Want to weave a rainbow? Here’s your chance.
Month: January 2007
Art of Living: Another Letter
Not having the gift of foresight, one rarely knows how far one will stray having embarked on an ill-advised direction. So it is with me and my simple assessment of Sri Sri Ravi Shankar many years ago. I began with concluding that SSRS is very skilled in marketing a good and ancient Indian technique generally known as yoga. Many others from India have done so and I approve of all of them because I approve of good ideas being shared.
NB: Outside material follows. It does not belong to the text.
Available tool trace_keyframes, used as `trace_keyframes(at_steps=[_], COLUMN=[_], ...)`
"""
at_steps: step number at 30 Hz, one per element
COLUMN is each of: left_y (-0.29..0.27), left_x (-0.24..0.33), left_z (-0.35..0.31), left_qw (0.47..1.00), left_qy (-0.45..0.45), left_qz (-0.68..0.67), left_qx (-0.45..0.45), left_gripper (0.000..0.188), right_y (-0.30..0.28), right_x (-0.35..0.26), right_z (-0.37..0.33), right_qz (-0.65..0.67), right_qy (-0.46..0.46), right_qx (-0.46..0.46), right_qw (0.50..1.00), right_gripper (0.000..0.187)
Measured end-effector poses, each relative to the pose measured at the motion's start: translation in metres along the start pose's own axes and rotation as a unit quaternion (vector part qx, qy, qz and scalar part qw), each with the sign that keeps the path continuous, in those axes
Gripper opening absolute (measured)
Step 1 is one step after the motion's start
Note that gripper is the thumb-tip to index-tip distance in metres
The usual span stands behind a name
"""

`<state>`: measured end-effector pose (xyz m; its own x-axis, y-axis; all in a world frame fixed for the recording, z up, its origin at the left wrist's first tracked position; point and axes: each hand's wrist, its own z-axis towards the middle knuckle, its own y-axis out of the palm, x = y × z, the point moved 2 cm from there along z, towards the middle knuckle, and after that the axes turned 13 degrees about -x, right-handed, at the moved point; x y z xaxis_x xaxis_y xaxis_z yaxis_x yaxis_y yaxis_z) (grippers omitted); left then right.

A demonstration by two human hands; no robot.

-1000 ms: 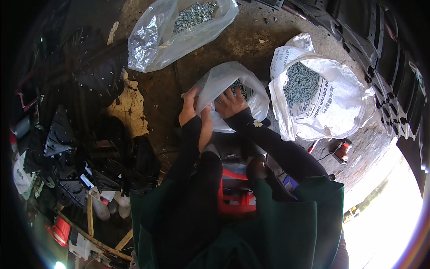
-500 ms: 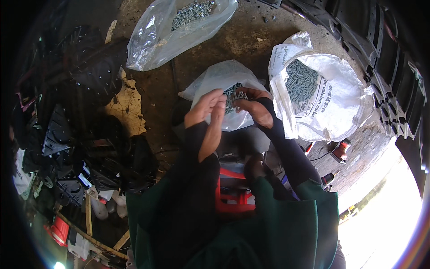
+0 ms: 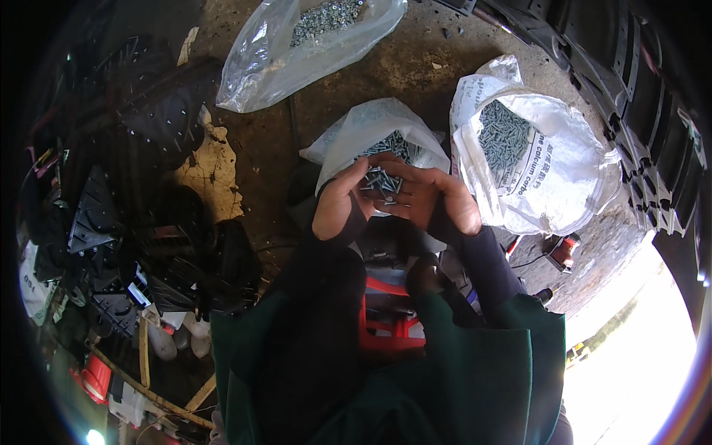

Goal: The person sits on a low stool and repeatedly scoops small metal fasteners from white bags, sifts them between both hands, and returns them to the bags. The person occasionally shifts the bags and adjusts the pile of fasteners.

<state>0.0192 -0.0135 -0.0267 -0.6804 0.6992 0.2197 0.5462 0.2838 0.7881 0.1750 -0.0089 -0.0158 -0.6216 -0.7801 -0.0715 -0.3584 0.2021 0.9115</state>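
Observation:
My left hand [image 3: 340, 204] and my right hand [image 3: 436, 194] are cupped together, palms up, edges touching, in front of the middle bag. A small heap of silvery screws [image 3: 382, 182] lies in the hollow they form, mostly over the fingers. Just beyond them stands an open, whitish plastic bag [image 3: 343, 133], with more screws [image 3: 393, 143] visible inside; my hands cover part of its near side. To the right is a white woven sack [image 3: 575, 182], its mouth rolled open on a large pile of grey-blue screws [image 3: 503, 137].
A clear plastic bag [image 3: 259, 67] of small metal nuts [image 3: 326, 21] lies at the far left. Black molded parts [image 3: 96, 215] crowd the left side. A red power tool [image 3: 565, 251] lies right of my arm; a red stool [image 3: 389, 326] shows between my legs. Dark metal racks line the far right.
My hands have come together from a picking pose into a cup, turning palms up. The screws that were at my right fingers now rest across both hands. The view has shifted slightly.

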Motion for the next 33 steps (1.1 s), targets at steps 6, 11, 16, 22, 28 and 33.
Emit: trace_keyframes(at_steps=[6,11,16,22,28,33], left_y=[-0.004,-0.003,0.0,0.005,0.011,0.017], left_x=[0.001,0.003,0.004,0.008,0.007,0.009], left_z=[0.002,0.001,0.0,-0.003,-0.002,-0.009], left_qw=[0.999,1.0,1.0,0.999,0.997,0.991], left_qy=[0.002,-0.004,-0.01,-0.026,0.022,0.005], left_qz=[0.005,0.005,0.0,-0.012,-0.02,-0.028], left_qx=[0.033,0.022,0.028,0.03,0.076,0.128], left_gripper=[0.038,0.038,0.038,0.037,0.033,0.03], right_y=[0.003,0.009,0.006,0.004,0.004,0.008], right_x=[-0.006,-0.006,-0.008,-0.007,-0.015,-0.016], right_z=[-0.001,-0.001,-0.005,-0.007,-0.013,-0.013], right_qz=[0.05,0.074,0.082,0.077,0.022,0.001], right_qy=[0.024,0.019,0.019,0.007,0.017,0.013], right_qx=[0.034,0.027,0.021,0.055,0.083,0.103], right_qw=[0.998,0.997,0.996,0.995,0.996,0.995], right_gripper=[0.066,0.064,0.064,0.067,0.062,0.061])
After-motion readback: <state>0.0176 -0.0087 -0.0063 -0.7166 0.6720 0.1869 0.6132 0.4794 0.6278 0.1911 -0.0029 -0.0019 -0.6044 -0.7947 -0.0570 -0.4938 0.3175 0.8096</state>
Some made huge fortunes (self-styled “Bhagwan” Rajneesh AKA Osho, for instance) and some labored out of sheer love and devotion for the ideas.
However, my conclusion that SSRS is a “useful” person, just like you and I, did not go down too well with those who are persuaded that SSRS is God Almighty incarnate (whatever “God” is.) So I get nastygrams from these fairly regularly. But once in a while I also get letters from dissatisfied AoL customers. The curious thing is that the nastygrams from SSRS worshippers are pretty incoherent rants; and the dissastisfied customers are generally pissed off but coherent. Because I have published one recent incoherent rant from an SSRS worshipper, I am publishing one from someone who has an opposing point of view. Here it is, for the record.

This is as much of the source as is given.